> [Exercise requirements] Scan the data below for the string "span". Show every line where it turns up.

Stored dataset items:
============
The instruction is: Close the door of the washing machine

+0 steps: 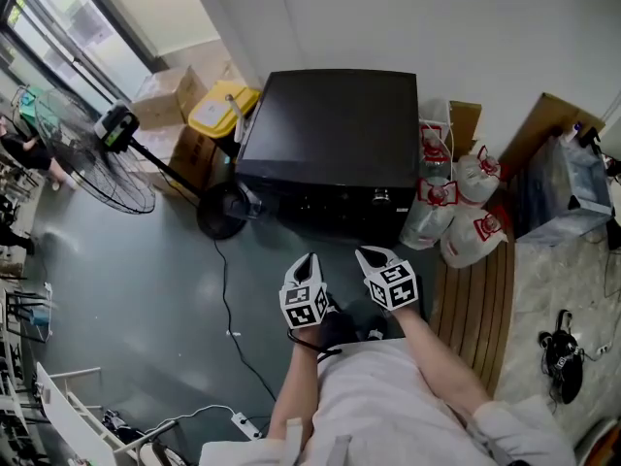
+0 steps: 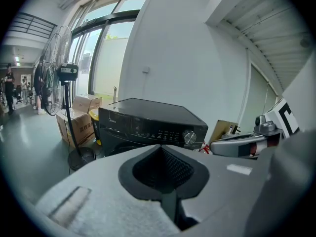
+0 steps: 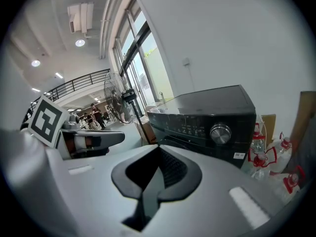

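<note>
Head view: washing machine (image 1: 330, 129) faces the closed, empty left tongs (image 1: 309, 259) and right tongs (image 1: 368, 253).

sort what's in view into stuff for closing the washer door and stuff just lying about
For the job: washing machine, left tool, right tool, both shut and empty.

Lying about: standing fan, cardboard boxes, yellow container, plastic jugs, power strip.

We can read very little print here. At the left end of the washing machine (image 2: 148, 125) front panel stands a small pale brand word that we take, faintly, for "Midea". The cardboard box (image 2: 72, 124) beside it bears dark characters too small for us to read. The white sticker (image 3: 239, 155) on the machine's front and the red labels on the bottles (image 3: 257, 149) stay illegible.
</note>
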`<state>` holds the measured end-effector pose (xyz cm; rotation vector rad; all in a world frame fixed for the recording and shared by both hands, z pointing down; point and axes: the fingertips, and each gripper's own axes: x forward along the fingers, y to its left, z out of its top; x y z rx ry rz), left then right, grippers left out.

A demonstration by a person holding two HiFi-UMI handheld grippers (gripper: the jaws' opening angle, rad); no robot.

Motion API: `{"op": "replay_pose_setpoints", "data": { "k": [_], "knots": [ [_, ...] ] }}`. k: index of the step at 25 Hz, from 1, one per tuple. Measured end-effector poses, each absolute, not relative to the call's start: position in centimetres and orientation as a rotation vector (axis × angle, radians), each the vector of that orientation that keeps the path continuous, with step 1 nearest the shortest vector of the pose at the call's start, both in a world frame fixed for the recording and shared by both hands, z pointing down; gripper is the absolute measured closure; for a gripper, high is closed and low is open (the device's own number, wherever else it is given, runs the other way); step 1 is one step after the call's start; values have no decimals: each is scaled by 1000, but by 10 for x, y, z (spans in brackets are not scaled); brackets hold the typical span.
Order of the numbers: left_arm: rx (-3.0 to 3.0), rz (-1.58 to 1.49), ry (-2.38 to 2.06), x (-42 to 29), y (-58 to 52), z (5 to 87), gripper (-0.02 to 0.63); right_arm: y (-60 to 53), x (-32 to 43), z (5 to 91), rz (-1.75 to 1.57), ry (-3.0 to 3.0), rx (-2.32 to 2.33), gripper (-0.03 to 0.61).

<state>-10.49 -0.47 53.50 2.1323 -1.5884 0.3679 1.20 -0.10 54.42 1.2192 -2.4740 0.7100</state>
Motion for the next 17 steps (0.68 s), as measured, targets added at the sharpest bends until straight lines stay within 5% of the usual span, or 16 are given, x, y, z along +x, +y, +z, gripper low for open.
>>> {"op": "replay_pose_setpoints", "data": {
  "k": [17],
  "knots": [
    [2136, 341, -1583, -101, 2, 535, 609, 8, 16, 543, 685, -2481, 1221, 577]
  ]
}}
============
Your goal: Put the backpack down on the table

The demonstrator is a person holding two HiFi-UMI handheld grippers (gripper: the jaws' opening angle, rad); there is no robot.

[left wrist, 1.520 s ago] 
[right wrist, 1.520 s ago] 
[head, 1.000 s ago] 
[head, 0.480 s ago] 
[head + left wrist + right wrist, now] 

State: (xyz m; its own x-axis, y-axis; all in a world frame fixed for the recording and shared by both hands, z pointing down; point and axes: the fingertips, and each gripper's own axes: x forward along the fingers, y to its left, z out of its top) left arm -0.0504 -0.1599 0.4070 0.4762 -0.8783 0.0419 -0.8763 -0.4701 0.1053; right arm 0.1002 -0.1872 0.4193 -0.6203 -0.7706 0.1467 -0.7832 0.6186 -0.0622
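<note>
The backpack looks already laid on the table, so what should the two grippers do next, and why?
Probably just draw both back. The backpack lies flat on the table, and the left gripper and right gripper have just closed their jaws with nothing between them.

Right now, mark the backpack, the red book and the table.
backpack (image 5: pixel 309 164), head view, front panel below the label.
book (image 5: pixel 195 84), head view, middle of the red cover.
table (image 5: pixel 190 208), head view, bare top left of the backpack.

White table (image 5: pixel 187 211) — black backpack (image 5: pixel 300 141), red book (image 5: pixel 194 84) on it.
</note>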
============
> [Expected output]
Motion API: `{"op": "replay_pose_setpoints", "data": { "k": [_], "knots": [ [_, ...] ] }}`. k: index of the step at 25 Hz, from 1, one per tuple. Measured end-effector poses, each absolute, not relative to the call's start: position in centimetres and orientation as a rotation vector (axis × angle, radians), each the vector of that orientation that keeps the path continuous, with step 1 nearest the shortest vector of the pose at the call's start, both in a world frame fixed for the recording and shared by both hands, z pointing down; gripper is the absolute measured closure; for a gripper, high is closed and low is open (the device's own number, wherever else it is given, runs the other way); step 1 is one step after the call's start; values have no decimals: each is scaled by 1000, but by 10 for x, y, z (spans in brackets are not scaled); brackets hold the typical span.
Motion for the next 17 steps (0.68 s), as measured, targets added at the sharpest bends until straight lines stay within 5% of the usual span, or 16 are given, x, y, z along +x, +y, +z, gripper low for open.

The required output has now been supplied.